#### What is needed:
Where does the word "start" show up in the data? Please find each such line and copy it.

#### Dataset excerpt:

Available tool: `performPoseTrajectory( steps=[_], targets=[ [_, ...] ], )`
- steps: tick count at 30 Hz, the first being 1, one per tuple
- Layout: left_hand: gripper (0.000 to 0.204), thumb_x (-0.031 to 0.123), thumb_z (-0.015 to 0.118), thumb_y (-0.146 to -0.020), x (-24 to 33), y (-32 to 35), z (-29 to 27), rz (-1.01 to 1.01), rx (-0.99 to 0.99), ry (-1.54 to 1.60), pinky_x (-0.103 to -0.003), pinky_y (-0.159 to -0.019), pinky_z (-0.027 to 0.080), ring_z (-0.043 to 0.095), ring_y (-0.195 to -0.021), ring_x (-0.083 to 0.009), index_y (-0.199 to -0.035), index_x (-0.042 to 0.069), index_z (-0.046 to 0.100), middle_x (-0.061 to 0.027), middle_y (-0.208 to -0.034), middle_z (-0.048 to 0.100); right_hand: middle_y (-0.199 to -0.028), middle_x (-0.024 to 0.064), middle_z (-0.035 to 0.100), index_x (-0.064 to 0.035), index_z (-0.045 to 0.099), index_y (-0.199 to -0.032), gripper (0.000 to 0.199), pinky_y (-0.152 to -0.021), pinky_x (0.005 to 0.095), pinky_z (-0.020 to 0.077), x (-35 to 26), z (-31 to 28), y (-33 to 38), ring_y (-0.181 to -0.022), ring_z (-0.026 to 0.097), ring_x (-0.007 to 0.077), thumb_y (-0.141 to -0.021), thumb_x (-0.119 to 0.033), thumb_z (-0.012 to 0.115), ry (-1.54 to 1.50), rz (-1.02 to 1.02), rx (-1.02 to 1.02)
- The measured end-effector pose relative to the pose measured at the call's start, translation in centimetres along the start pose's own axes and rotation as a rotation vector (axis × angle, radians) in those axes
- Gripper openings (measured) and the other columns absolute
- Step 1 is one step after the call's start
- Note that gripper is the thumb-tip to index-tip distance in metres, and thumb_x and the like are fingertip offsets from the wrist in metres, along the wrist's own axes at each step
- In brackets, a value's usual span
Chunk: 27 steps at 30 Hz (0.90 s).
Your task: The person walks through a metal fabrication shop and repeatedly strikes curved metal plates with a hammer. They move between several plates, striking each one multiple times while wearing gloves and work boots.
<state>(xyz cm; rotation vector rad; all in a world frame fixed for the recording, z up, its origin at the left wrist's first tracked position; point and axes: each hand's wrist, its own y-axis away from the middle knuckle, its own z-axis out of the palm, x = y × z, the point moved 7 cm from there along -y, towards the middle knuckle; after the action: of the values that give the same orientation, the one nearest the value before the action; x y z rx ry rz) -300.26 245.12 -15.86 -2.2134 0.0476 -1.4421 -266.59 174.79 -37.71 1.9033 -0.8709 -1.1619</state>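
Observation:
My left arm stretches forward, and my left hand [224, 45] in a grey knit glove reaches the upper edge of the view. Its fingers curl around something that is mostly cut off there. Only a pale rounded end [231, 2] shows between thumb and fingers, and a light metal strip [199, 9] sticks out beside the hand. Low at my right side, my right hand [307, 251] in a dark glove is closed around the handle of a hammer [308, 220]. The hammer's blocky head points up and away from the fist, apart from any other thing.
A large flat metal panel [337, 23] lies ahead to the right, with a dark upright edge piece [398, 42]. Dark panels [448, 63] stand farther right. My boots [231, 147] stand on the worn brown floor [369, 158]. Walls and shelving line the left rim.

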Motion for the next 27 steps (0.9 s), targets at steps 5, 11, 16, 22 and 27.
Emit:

#### Output of the exercise:
- The measured end-effector pose relative to the pose measured at the call's start, translation in centimetres along the start pose's own axes and rotation as a rotation vector (axis × angle, radians) in those axes
- Step 1 is one step after the call's start

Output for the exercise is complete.